Early on in my genealogy research I discovered a middle name could be a mother's maiden name. My great-grandfather William Wray Forgey's middle name was his mother Elizabeth's maiden name. His aunt Polly Thurman Wray was given her paternal grandmother's maiden name as her middle name. After these early discoveries I looked at middle names very carefully for clues to their origins.
William Wray Forgey's maternal grandmother Sarah Campbell-Wray's family is a brickwall for me. We don't know who her parents were? She was born about 1812, possibly in Tennessee. According to some posted family trees her full name was Sarah Cloud O'Briant Campbell. I've been looking at these middle names to see if they might provide clues? I've looked for those names in the area of Indiana she married and lived in. Those names haven't pointed to any solution to who her parents, or even siblings were. I haven't even found the source of those middle names.
Sarah's daughters' middle names appear in a family bible and other documents. Polly Thurman Wray is confirmed to have her maternal grandmother's maiden name, but her other daughters' middle names are a mystery. One daughter was given the middle name Temple and another daughter Willington. I haven't been able to connect any of these names with my Indiana family. A son was given the name Harrison as a middle name, and that surname belonged to an uncle through marriage, on the Wray side.
My ancestor Elizabeth Wray's middle name was Jane. Often family first names are recycled as middle names. Jane could have been a relative of Sarah Campbell?
Researching deeds I found a James Trigg Campbell. He appears to have a relationship with the Wray family living near them, and trading land with the family. James Campbell isn't an uncommon name, but I felt like the middle name Trigg could point me in the right direction, as middle names had in my past research. Sadly, no.
When I visited a Lynchburg cemetery during the summer I noticed a tombstone with the middle name Trigg on it. Possibly Trigg was a middle name used in the past without any significance?
Middle names are sometimes added to ancestors' names by people researching their family trees. The fact the name Oat has been added to my ancestor Benjamin Wray's name is a pet peeve of mine. I have found no documents with the middle name Oat, yet most online trees state his name is Benjamin Oat Wray. In 1757, when the older Benjamin was born, middle names were uncommon. There was a Benjamin Oat Wray who was a descendant of Benjamin. This man has a death certificate and lived in an era when middle names became more common. There was another descendant of Benjamin named James Oat Wray. Maybe someday we'll find out the significance of the name Oat? It's a mystery so far.
Middle initials can be important when it comes to identifying men with the same first and last names living in the same area. The middle initial D was added to my ancestor James Owens name to set him apart from other James Owens living in the same county. That initial led me to accurately identify him in his father's estate settlement resolving a brickwall.
Other times family tree researchers have added middle initials. This can happen when a name was abbreviated with the last letter of the abbreviation being written in superscript (raised above the text). In one case the middle initial A was added to one of the Benjamin Wray's names. Actually that was part of the abbreviation of the name. Benja was an abbreviation commonly used in the past.
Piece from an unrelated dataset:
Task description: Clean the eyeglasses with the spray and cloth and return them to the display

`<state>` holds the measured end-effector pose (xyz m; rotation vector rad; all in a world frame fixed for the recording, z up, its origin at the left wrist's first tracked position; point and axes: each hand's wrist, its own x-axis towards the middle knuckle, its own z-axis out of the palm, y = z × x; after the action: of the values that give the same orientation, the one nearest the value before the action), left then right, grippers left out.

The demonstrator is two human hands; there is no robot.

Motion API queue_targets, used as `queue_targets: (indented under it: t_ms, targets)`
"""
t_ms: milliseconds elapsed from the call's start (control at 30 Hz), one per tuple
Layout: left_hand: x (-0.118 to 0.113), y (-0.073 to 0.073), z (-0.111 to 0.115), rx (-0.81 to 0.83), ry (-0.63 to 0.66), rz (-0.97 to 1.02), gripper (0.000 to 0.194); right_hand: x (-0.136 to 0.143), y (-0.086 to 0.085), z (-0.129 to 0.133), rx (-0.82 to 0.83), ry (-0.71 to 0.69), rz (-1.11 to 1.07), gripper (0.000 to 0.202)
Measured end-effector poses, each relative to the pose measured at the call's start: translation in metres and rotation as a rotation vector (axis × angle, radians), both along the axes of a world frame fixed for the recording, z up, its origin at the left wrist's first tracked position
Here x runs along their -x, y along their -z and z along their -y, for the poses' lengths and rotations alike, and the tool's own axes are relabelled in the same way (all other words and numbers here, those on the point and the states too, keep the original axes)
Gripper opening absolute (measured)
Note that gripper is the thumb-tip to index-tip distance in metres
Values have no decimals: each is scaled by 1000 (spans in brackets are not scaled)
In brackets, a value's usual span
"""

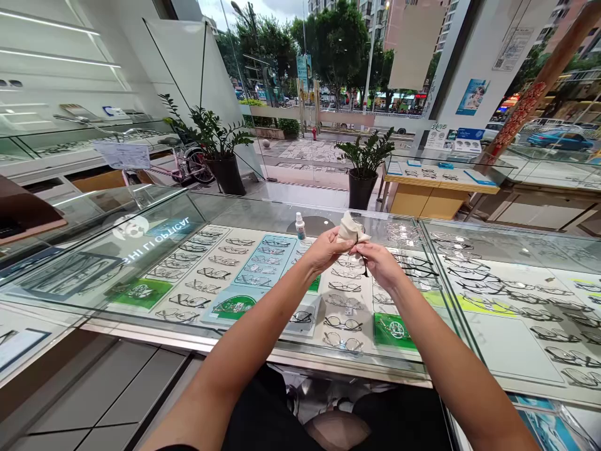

Once a wrong middle initial or middle name has been added to an ancestor's name it's nearly impossible to correct. It just keeps getting recopied.
We have relatives who use Washington as a middle name, as a tribute to their hero George Washington. No clues there. Sometimes the middle name comes from a person someone admires.
Sometimes middle names have been useful in confirming relationships and sometimes they are a total mystery. Maybe some day some of these mystery middle names will lead to solving a brickwall.
I had a paternal gt-gt-grandfather with an unusual middle name. I finally found the name in a County History; he was the local church pastor.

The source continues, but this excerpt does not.